‘Tis the Season for Holiday Scams

Busy and distracted online shoppers are prime targets for cyber scams. This season’s stressors include supply chain issues and shipping delays along with low stock and rising prices fueled by increased consumer demand. Predictably, cyber criminals will capitalize on these factors, and their social engineering methods are becoming more sophisticated.

Hybrid Phishing

Cyber criminals are increasingly conducting multi-step phishing scams. Phishing emails or SMiShing texts are being sent as pretexts for vishing.
Avanan reported scammers are attempting to obtain credit card or banking details by spoofing an Amazon order notification page:
  • Scam begins with an email that imitates a legitimate Amazon order confirmation for a high-priced item meant to compel the recipient to act. A contact telephone number is included. The email comes from a Gmail account, which is a clue that it is a scam.
  • Clicking the link takes the consumer to the actual Amazon site, but the telephone number listed is not associated with Amazon. When called, a ring-no-answer is encountered.
  • Several hours later the target receives a callback from a hacker-controlled call center in India though the caller id likely shows a United States area code.
  • The hacker claims they need a credit card and CVV (card verification value) number to cancel the order.
  • If successful, the attacker makes some money and harvests the telephone number for future vishing or SMiShing cons.
Krebs On Security reports that fraudsters are sending text messages regarding suspicious bank transfers as pretexts for vishing:
  • Target receives a text from their bank asking if they had authorized a payment from their account and requesting that they reply “Yes” or “No,” or 1 to decline future fraud alerts.
  • After the reply is received, hacker immediately places a call to the target using a spoofed caller id of the financial institution. They claim to be from the fraud department and request information to confirm that they are speaking with the account owner not a scammer.
  • Presumably, the information collected is being used to set up new financial accounts in the victims’ names for large wire transfers of stolen funds.
If you find yourself in a similar situation, do not respond to unexpected texts and always contact the organization with a telephone number obtained from the actual website.

Holiday Ploys

Threat actors will undoubtedly take advantage of supply chain issues by creating fake websites and selling non-existent merchandise. Inventory issues are being compounded by Grinch bots, software programs that quickly fill out purchase forms and buy up hot holiday items quicker than a human. Many of these items are re-sold at higher prices by third parties.
Fake shipping notifications are an annual holiday tradition. Krebs On Security reported an elaborate SMiShing scam that spoofs FedEx to steal personal and financial information:
  • A text message containing a phishing link is sent indicating a package could not be delivered. On mobile devices the link is directed to an authentic-looking FedEx page with a phishing link button – “Schedule new delivery.”
  • When the button is clicked, name address, phone number, and date of birth are requested.
  • When the “Next Step” button is clicked, a request for a payment card to cover a redelivery fee appears.
  • When the “Pay Now” button is clicked, the visitor is prompted to verify identity by providing SSN, Driver’s License Number, email address, and email password. Scrolling down on the page revealed working links to real FedEx website resources including security and privacy policies.
  • After clicking the “Verify” button, the scammers re-direct the target to the real FedEx website.
Be cautious of phishing and SMiShing scams with fake shipping notifications and tracking alerts. Instead of clicking on a link go to the merchant’s website and follow the tracking link or search the tracking number to determine if it’s valid. And carefully inspect “Missed Delivery” tags to ensure they are authentic.
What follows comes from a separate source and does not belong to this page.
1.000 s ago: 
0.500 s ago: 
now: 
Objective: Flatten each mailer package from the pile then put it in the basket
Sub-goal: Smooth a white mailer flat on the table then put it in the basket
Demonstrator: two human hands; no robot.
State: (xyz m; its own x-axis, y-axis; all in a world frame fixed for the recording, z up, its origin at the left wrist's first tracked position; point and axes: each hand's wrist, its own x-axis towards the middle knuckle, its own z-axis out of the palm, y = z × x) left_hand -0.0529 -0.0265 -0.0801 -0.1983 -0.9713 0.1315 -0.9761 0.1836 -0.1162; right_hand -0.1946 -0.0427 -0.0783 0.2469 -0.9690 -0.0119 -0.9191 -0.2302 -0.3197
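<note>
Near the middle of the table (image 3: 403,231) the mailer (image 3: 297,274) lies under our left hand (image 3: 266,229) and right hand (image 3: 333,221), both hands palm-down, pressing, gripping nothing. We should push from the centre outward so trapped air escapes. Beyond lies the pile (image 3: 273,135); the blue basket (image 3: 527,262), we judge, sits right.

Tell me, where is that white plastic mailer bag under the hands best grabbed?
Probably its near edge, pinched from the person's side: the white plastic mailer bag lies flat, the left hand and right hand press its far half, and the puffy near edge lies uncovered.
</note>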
Fake tags requesting a telephone call to reschedule delivery may be a ploy to collect personal information.

Proof of Vaccination Attacks

survey conducted by Tessian found that 35% of United States citizens had received a proof of vaccination phishing email this year. Email subject lines included “IMPORTANT” or “OFFICIAL” to convey a sense of urgency. Clicking on a link or attachment directed victims to a web page requiring PII (personally identifiable information) along with credit card or banking details to obtain proof of vaccination.
Be Wary of All Unexpected Communications
The Federal Bureau of Investigation (FBI) recently acknowledged a hacker had exploited a software misconfiguration, and thousands of phony emails warning of a cybersecurity attack were issued directly from its email servers. PII was not accessed or compromised according to the FBI.
Security Best Practices
As you can see, tactics constantly evolve. Good cyber hygiene is critical every day not just during the holidays. Hopefully, many of these basic practices have become habits:
  • Be suspicious of all unsolicited emails, text messages, or voice messages. Do not respond to them.
  • NEVER click on links in emails or text messages.
  • ALWAYS open a browser and hand-type the website address.
  • Carefully check app names, website addresses, and email addresses, which may be slightly modified to look legitimate and redirect people to malicious websites.
  • Shop online from home, and verify your wireless network is protected.
  • Verify your connection is secure when making a purchase by confirming the address bar of your browser begins with https:// (not “http://”). The s stands for secure and indicates the data being transmitted is encrypted. Beware that the small lock icon on your browser does not necessarily mean the site is secure. Cyber criminals are increasingly adding it to scam websites in their efforts to deceive people.
  • Confirm retailers are legitimate, shop at websites you trust, and bookmark them.
  • Use a credit card instead of a debit card. Most credit cards have built-in fraud protection; however, any suspicious activity should be reported immediately.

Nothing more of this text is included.